- TASK DESCRIPTION -
Retype the lines from the one containing "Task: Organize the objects" through the last line of the entries below, exactly and in full, omitting every image.

- DATA PROVIDED -
==*==

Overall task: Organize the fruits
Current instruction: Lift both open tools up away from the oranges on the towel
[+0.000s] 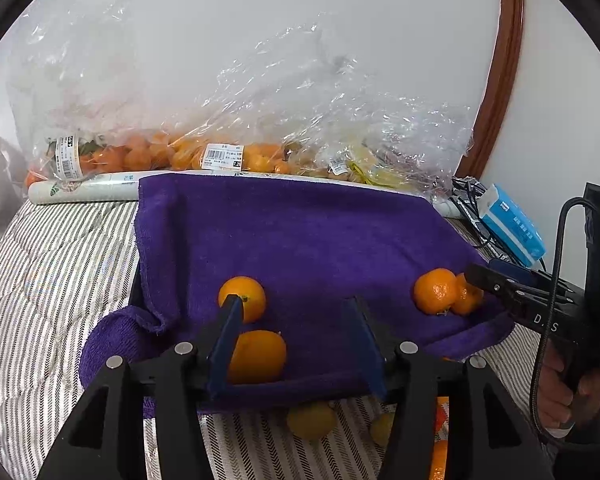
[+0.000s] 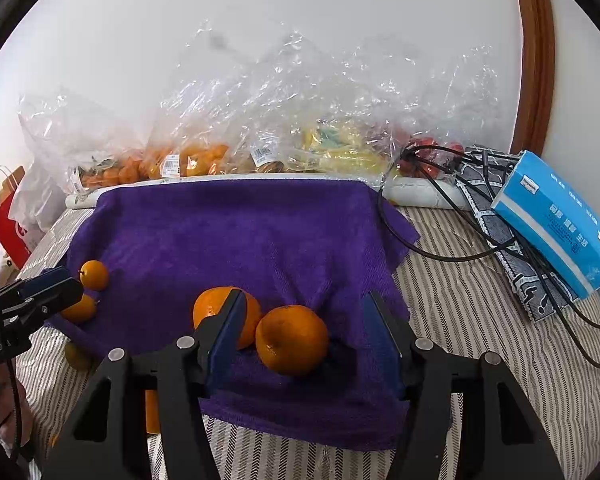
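A purple towel (image 1: 292, 232) (image 2: 236, 232) lies over a raised surface on the striped bed. Two mandarins (image 1: 256, 356) (image 1: 244, 298) sit on it by my left gripper (image 1: 294, 320), which is open with the nearer mandarin just inside its left finger. Two more mandarins (image 2: 292, 340) (image 2: 212, 308) sit by my right gripper (image 2: 304, 320), open, with one between its jaws, untouched. The right gripper also shows in the left wrist view (image 1: 484, 280) beside that pair (image 1: 436, 290). The left gripper shows in the right wrist view (image 2: 56, 288) by its pair (image 2: 94, 275).
Clear plastic bags of fruit (image 1: 188, 152) (image 2: 260, 144) line the wall behind a white roll (image 1: 84, 192). A blue tissue pack (image 2: 556, 220), cables (image 2: 440, 240) and a patterned cloth lie at right. Yellowish fruits (image 1: 312, 420) lie on the striped cover below the towel's front edge.
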Tool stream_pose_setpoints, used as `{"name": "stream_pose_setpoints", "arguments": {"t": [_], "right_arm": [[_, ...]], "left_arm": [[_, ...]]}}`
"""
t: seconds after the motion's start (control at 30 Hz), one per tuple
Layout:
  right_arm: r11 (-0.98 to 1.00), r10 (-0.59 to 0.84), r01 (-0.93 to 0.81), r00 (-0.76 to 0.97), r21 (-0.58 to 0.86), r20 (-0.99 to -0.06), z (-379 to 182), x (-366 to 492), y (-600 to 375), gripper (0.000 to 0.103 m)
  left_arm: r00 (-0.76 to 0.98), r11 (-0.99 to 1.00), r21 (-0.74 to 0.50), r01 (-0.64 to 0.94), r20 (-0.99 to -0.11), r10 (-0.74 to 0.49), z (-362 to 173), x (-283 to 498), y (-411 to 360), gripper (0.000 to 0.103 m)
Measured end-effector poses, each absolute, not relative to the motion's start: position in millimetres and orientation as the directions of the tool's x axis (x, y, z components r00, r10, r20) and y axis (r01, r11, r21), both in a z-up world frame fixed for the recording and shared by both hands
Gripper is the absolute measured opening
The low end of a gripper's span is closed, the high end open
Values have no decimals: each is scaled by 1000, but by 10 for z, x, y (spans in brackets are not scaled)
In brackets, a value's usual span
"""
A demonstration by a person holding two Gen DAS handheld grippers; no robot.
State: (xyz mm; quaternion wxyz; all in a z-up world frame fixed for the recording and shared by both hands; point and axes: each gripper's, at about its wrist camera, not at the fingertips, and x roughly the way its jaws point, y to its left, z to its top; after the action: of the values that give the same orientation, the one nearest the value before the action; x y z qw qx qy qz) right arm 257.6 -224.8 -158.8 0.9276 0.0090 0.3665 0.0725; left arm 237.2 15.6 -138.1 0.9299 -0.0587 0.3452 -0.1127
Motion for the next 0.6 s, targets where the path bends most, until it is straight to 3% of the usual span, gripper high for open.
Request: {"name": "stream_pose_setpoints", "arguments": {"t": [0.6], "right_arm": [[988, 143, -140, 728, 58, -670, -1570, 2545, -2201, 60]], "left_arm": [[740, 967, -186, 175, -623, -254, -1364, 2345, 135, 53]]}}
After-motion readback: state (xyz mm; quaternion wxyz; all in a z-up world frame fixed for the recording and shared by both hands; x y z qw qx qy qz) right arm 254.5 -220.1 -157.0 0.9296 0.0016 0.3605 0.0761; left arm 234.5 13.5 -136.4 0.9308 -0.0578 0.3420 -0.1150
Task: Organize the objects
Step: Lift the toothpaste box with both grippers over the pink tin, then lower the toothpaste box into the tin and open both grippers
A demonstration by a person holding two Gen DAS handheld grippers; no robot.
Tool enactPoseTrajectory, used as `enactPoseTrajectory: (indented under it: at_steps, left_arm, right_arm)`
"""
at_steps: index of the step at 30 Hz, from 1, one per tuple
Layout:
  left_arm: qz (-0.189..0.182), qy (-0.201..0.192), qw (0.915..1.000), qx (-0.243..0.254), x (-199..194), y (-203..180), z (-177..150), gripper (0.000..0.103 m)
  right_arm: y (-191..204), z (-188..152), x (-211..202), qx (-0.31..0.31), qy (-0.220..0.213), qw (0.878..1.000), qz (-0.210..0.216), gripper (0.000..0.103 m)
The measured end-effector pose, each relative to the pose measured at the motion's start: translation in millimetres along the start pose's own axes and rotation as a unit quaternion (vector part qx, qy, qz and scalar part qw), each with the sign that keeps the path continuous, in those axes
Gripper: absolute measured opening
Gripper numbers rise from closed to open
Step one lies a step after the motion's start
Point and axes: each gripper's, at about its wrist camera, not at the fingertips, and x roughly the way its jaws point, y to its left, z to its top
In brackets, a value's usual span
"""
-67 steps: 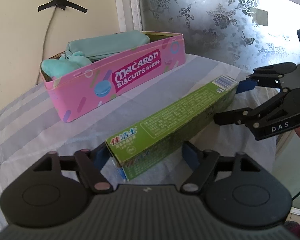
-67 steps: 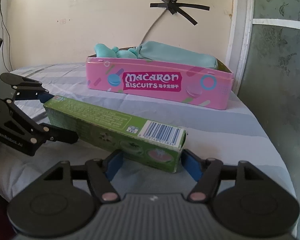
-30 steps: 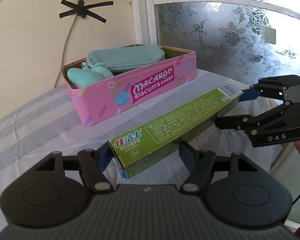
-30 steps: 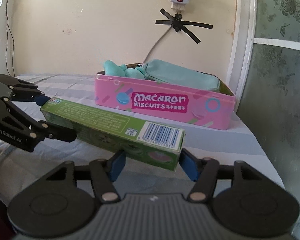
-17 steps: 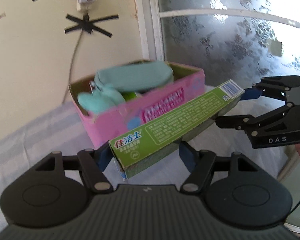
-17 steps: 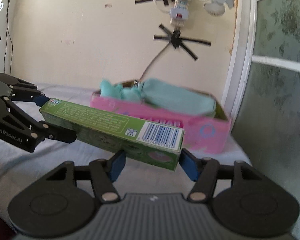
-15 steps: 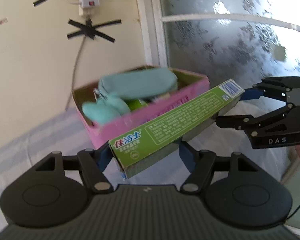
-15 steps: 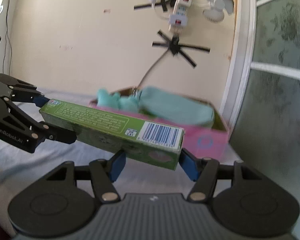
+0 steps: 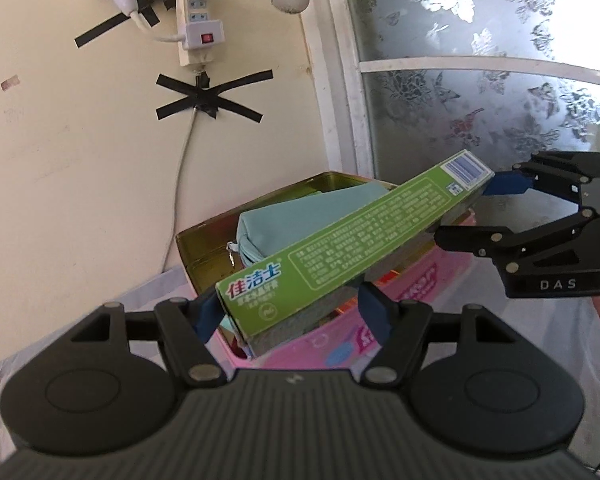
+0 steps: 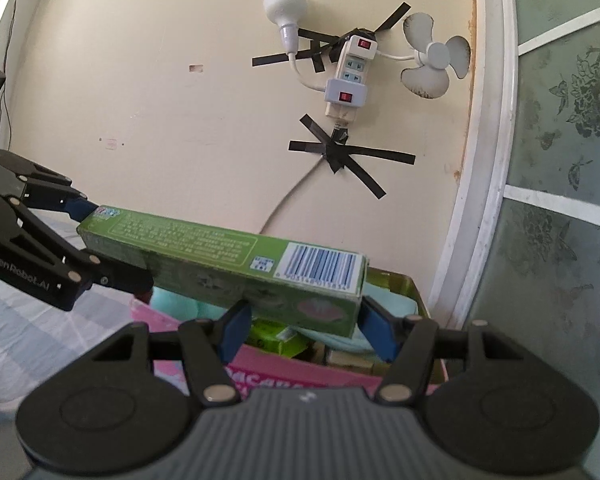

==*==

- FINISHED EXERCISE -
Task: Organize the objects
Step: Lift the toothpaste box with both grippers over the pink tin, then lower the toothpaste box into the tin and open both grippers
A demonstration by a person holding two Gen DAS handheld grippers; no robot.
Tool enactPoseTrajectory, used as `enactPoseTrajectory: (indented under it: at_steps, left_arm, right_arm)`
"""
at_steps: index of the step at 30 Hz, from 1, one per tuple
Layout:
  left_arm: qz (-0.189..0.182), qy (-0.201..0.192), qw (0.915..1.000), qx (-0.243..0.254), x (-199..194), y (-203..180), z (-177..150), gripper (0.000..0.103 m)
  right_arm: y (-191..204), z (-188..152), x (-211..202), qx (-0.31..0.31), qy (-0.220..0.213), qw (0.878..1.000), qz (-0.210..0.216), gripper (0.000..0.103 m)
The measured end-effector pose, each relative to the pose measured at the motion's start: translation in millimetres along the start pose's own axes and rotation as a unit quaternion (vector part qx, qy, qz and scalar part qw), each with the sign that keeps the path continuous, in those axes
Gripper: absolute measured opening
Gripper numbers rise from closed to open
Step one lies a step after the motion's start
Point and axes: each gripper's, at about its wrist camera, not at the fingertips, and x roughly the way its jaws point, y to its left, z to its top
In brackets, a value's usual span
"""
-67 steps: 
-67 steps: 
-30 steps: 
-30 steps: 
-17 steps: 
-17 steps: 
-15 steps: 
-15 steps: 
+0 steps: 
+0 steps: 

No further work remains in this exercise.